One backend currently affected by this problem is ARM, where they work
around it by either providing custom matchers for pre-inc instructions,

or

else just handling the whole instruction differently via special

asm-parser

only instruction patterns.

You mean custom converters, not custom matchers, yes? The matcher is
something completely different. I’m assuming you mean converters for
the rest. If that’s not the case, please let me know and I’ll back
up and re-think.

Right, custom converters (i.e. AsmMatchConverter). Sorry for the
confusion with terminology ...

There are two core issues. First, the tied operands are an artifact
of the way we do instruction selection for the compiler. They’re how
we represent read-modify-write operands, basically. The assembler
shouldn’t have to know or care about them at all. Specifically, they
shouldn’t even be represented at all as an MCOperand. Rather, only
the actual operand referenced by the instruction encoding should be
an operand, and it should have an instruction-description notation
that the operand is RMW. This means that the MI representation and
the MCInst representations of the instructions will no longer have a
one-to-one operand correspondence, so there will need to be logic to
map between them for things like the MC lowering pass (the ill named
AsmPrinter), the TargetInstrInfo layer which inherits from
MCInstrInfo, and probably others. This is usually, in effect, what
many of the ARM assembler aliases of the load/store instructions are
doing manually. We just want to automate it.

I see. This could actually make things quite a bit simpler.

If I understand your point correctly, at the MCInst level, we don't
want multiple copies of the tied operand. In fact, would it make
sense to say that at the MCInst level, the list of operands we want
should correspond exactly to those named in the AsmString? The
rationale would be that any operand not named in the AsmString is
obviously not needed to emit the instruction as string, and thus
it clearly ought not be needed when emitting (or matching!) the
instruction in any other way either ...

Right now, we do have multiple copies, and the common TableGen
code attempts to fill them in (with copies of the operand value).
However, the ARM custom converters mentioned above actually do
not bother: instead, they simply fill those slots that do not
correspond to named operands in the AsmString with dummy entries
(constant 0). I can see now where this actually makes sense given
that those MCOperand entries never should be used for anything.
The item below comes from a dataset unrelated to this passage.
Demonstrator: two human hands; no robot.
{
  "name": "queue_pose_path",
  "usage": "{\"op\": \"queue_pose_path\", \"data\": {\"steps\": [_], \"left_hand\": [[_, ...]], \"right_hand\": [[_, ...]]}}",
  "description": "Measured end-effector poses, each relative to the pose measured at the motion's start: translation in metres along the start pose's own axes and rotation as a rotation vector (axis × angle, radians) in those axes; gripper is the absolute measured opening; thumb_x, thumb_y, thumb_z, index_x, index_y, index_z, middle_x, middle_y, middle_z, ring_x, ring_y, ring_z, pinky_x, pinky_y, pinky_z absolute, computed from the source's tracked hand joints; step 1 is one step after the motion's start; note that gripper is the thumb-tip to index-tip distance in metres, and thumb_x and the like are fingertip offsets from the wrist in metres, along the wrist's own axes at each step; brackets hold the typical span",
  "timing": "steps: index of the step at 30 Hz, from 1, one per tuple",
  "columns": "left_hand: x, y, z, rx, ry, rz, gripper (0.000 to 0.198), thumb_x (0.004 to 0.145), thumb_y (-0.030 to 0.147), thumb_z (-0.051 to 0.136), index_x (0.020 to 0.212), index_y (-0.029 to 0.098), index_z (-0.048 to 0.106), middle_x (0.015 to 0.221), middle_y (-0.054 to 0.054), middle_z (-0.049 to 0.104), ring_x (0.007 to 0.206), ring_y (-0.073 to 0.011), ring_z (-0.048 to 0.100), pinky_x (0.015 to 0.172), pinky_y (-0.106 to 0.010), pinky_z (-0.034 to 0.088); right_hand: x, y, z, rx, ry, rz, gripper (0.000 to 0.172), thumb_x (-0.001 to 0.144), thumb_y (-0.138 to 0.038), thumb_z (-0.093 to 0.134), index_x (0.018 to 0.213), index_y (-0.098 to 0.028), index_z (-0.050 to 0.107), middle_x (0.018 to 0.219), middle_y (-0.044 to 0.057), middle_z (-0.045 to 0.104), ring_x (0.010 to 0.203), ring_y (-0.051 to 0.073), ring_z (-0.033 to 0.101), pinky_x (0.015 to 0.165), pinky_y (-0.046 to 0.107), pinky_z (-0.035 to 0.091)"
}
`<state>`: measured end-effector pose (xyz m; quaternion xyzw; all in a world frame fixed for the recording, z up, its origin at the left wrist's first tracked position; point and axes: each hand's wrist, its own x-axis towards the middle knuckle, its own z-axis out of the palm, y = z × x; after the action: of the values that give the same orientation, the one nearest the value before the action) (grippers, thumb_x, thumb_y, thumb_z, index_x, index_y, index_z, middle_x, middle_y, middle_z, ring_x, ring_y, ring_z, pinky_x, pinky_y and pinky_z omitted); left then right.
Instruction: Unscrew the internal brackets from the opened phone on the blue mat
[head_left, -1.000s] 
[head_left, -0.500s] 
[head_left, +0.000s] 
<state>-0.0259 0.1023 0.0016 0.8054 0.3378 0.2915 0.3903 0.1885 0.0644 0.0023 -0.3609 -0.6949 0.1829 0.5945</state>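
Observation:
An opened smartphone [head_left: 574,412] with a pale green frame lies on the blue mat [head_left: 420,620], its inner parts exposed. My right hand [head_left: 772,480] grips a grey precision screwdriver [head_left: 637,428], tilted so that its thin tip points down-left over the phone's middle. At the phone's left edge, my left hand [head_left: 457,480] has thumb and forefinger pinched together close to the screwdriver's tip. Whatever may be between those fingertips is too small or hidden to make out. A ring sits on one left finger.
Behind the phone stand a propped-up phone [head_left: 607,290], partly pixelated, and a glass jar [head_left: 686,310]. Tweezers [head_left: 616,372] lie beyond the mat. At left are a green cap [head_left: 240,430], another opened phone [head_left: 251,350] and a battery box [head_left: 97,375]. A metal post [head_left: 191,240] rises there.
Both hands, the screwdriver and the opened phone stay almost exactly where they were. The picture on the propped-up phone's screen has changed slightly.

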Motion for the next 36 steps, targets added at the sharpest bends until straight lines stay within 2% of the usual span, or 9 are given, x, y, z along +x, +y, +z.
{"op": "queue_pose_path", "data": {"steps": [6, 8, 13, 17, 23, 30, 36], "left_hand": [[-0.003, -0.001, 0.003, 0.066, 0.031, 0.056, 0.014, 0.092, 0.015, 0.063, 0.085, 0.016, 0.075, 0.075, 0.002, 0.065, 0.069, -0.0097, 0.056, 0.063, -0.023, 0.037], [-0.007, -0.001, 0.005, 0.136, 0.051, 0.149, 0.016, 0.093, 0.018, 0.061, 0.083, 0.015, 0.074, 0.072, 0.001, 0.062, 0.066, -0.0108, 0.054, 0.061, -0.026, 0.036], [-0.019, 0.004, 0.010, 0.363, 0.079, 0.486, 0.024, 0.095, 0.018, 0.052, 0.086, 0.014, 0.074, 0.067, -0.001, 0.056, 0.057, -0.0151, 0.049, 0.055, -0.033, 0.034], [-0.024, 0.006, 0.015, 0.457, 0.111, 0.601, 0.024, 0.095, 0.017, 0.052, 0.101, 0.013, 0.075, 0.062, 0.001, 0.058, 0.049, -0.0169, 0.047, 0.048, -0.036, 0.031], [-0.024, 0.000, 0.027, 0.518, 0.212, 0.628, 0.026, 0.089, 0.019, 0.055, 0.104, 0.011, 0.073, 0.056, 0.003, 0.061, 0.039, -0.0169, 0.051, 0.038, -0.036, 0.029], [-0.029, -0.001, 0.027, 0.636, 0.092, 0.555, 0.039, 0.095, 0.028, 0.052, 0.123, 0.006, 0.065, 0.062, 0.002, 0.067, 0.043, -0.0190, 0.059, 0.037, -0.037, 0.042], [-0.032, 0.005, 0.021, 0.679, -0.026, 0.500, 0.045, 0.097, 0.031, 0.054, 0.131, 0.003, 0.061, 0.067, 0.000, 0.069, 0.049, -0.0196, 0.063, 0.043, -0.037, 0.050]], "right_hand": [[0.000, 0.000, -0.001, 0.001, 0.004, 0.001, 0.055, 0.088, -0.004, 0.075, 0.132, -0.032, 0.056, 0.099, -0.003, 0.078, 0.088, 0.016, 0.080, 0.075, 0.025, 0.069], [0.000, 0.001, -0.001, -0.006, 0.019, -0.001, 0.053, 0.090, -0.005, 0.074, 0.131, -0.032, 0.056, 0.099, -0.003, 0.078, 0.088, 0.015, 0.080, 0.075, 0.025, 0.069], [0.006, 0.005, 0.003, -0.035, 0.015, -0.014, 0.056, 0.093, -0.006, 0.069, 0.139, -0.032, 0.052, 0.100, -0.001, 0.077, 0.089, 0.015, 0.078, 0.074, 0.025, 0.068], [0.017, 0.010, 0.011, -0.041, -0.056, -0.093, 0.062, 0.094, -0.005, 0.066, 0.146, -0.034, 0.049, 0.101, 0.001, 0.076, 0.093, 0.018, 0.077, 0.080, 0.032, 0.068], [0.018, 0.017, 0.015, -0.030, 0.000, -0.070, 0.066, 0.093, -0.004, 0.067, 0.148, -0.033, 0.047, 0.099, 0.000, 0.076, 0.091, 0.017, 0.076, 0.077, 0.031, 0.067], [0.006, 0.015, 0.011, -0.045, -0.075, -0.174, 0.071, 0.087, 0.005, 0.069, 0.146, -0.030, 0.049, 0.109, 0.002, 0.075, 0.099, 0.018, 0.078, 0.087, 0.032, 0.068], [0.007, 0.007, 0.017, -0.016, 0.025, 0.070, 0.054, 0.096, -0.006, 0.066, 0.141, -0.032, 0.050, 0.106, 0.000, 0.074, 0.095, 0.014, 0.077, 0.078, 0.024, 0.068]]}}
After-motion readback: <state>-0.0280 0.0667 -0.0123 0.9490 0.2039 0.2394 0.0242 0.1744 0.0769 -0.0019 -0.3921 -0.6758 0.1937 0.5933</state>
As a first step towards the goal of removing the duplicate operands
from MCInst, would it make sense to move the ARM approach to common
code: that is, have common code simply emit dummy entries for all
operand slots not named in the AsmString?

This would have several advantages:
- TableGen AsmMatcherEmitter would not have to track matching
  constraints at all, simplifying that code a bit
- it would work even in those cases where the back-end needs a
  custom matcher for multi-operand operands, where my current
  patch does not work
- most (all?) of the ARM custom converters could simply be
  removed, since the common code would do the same thing

At some later point, it should then be simple to completely remove
those dummy operands (and deal with issues like operand numbers no
longer matching those in MachineInstruction).

I've tried to put together a patch to explore this direction. As it
turns out, even this first step is not trivial to implement, since
back-ends do tend to use both operand slots of a tied operand on
occasion; this would need to be cleaned up first. However, if as
a first step towards the first step we emit dummy operands only for
tied *sub*-operands (i.e. the case that is currently completely
broken in common code anyway), everything seems to work.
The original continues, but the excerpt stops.